I’m not a spry man, and I could walk the fucking check from every studio in L.A. to my agency in less than five to ten business days. And, as I’m sure I don’t need to point out, that range is beyond the 48 hours they’re supposed to do it in, and possibly beyond the range where they’re supposed to start paying penalties. And they freely admit it! In writing!
I’m running for the BOD on one issue: enforcement. But of course, it’s really not one issue – it’s residuals and free rewrites and late pay and minimums and credits and pension and health and separated rights and and and... It’s everything that writers have negotiated for in the history of the guild.
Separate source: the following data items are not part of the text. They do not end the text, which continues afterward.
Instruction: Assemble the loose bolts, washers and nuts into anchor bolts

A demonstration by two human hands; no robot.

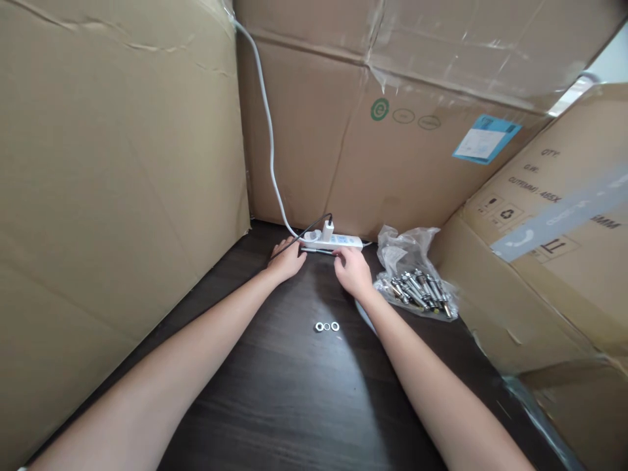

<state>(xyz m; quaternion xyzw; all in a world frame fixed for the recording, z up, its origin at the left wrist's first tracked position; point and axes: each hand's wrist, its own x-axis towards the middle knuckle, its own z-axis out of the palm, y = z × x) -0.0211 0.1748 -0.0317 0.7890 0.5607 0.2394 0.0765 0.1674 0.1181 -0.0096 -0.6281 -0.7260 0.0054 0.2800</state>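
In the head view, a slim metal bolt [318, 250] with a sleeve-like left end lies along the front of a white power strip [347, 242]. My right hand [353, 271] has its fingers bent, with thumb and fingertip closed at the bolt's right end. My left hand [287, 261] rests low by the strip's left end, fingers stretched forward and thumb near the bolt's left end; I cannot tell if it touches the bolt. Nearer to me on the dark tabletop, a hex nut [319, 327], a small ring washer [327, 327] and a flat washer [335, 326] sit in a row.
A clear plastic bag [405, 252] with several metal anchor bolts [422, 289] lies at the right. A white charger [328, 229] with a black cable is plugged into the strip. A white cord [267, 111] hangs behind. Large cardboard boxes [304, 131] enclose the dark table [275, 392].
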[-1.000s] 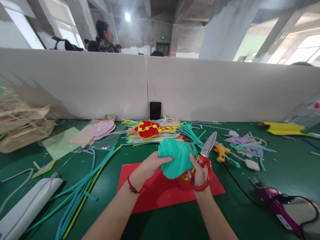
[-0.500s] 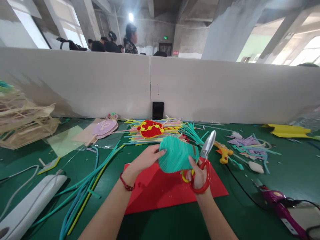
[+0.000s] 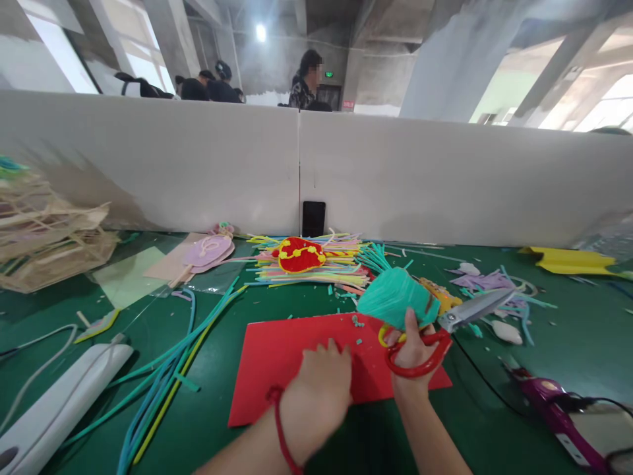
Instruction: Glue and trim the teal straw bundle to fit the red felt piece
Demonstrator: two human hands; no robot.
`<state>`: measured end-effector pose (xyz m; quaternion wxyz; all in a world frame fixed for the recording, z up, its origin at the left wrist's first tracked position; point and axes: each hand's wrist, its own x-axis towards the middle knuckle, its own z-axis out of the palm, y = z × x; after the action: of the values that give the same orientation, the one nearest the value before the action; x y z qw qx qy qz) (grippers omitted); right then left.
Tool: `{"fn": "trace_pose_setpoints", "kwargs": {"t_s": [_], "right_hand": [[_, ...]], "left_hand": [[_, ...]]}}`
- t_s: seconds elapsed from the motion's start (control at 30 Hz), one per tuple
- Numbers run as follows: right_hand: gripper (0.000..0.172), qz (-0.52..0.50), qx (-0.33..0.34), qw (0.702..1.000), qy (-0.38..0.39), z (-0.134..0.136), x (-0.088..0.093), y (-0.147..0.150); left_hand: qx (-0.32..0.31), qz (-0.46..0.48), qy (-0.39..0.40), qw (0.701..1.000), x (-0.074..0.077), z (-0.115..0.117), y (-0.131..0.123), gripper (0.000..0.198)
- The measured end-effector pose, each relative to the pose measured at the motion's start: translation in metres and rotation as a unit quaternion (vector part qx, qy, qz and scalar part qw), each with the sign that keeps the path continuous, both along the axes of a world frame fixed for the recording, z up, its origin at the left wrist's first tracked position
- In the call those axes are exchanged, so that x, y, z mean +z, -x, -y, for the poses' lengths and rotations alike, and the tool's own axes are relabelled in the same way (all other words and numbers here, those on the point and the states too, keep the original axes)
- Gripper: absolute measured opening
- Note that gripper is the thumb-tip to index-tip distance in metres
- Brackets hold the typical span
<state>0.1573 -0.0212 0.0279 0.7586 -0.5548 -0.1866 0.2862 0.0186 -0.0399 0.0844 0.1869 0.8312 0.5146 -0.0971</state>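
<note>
My right hand (image 3: pixel 414 346) is closed around red-and-yellow-handled scissors (image 3: pixel 472 310), whose blades point right. Its thumb also pins a rounded teal piece (image 3: pixel 395 297) with a ridged surface, made of fuzzy strips, to the fingers. My left hand (image 3: pixel 324 376), back up and a red cord bracelet at its wrist, is low over a red sheet (image 3: pixel 267 349). Its fingers point forward, slightly apart, with nothing visible in them; whether they touch the sheet I cannot tell. Small teal scraps (image 3: pixel 357 321) lie near the sheet's far edge.
Behind the sheet is a bundle of coloured fuzzy stems (image 3: pixel 341 267) with a red-and-yellow piece (image 3: pixel 299 255) on top. A yellow glue gun (image 3: pixel 442 297), purple tool (image 3: pixel 548 399), white power strip (image 3: pixel 74 396) and long stems (image 3: pixel 173 359) lie around. A white partition (image 3: pixel 198 165) stands behind.
My left hand has let go of the teal piece and come down over the red sheet. My right hand has moved right with the scissors and the piece. The sheet's left side has shifted.
</note>
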Motion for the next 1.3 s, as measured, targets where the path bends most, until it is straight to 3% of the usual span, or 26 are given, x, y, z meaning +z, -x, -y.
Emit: {"fn": "trace_pose_setpoints", "kwargs": {"t_s": [0.1,0.17,0.53,0.83,1.03,1.3], "right_hand": [[0.037,0.007,0.013,1.000,0.004,0.000,-0.001,0.002],[0.039,-0.006,0.022,1.000,0.002,-0.001,-0.002,0.003],[0.038,-0.021,0.039,0.999,-0.004,0.000,-0.003,0.005],[0.036,-0.023,0.045,0.999,-0.016,0.000,-0.003,0.004],[0.038,-0.007,0.040,0.999,-0.016,0.000,-0.002,0.005],[0.038,-0.006,0.044,0.999,-0.013,0.000,-0.004,0.005]], "left_hand": [[0.010,-0.129,-0.019,0.991,-0.012,0.020,-0.029,0.054],[0.008,-0.157,-0.040,0.987,-0.021,0.024,-0.037,0.054],[0.026,-0.128,-0.107,0.986,-0.043,0.025,-0.032,0.055],[0.049,-0.162,-0.060,0.984,-0.032,0.010,-0.029,0.066],[0.053,-0.136,-0.052,0.988,-0.025,0.002,-0.023,0.064],[0.073,-0.102,-0.046,0.991,-0.032,-0.003,-0.020,0.064]]}}
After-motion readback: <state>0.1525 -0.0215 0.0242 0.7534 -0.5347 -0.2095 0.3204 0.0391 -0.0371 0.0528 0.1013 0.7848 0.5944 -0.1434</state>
We’ve got a great contract. We do a shit job of enforcing it. It’s not the fault of one group of leader or board... it’s in the culture of the guild. And it’s got to change.
Here’s my first proposal: have a guild staffer call everyone who gets a job, TV and features. The studios have to check with the guild to make sure a member isn’t in arrears before they hire them, so the WGA should know who’s working and where. That should trigger someone making a phone call and doing two things: reminding the members of their rights, and asking them about their working conditions.
And then follow up. Did you turn in a draft? When? Were you paid? Did you get to meet with the director? Did your name stay on the cover page if you were replaced? Did you get to watch a cut of your episode or movie?
Every writer, every job. Let the studios know that the guild is watching, that the guild is the bad guy, that the guild will do the enforcing.
Will it cost us some money to hire people to do this? Absolutely. Is there a better use of our money? I can’t imagine it.
Just once, I’d love to see accounting departments running around shitting themselves because a feature writer’s commencement check or a TV writer’s weekly check is going to be a day late.
One last thing – I hate the idea of slates. But there are a few people running that I think the guild needs. Chris Keyser, John Aboud, Carl Gottlieb, Nell Scovell, Billy Ray, Ian Deitchman, David Goyer and Jay Kogen are all smart, non-dogmatic writers.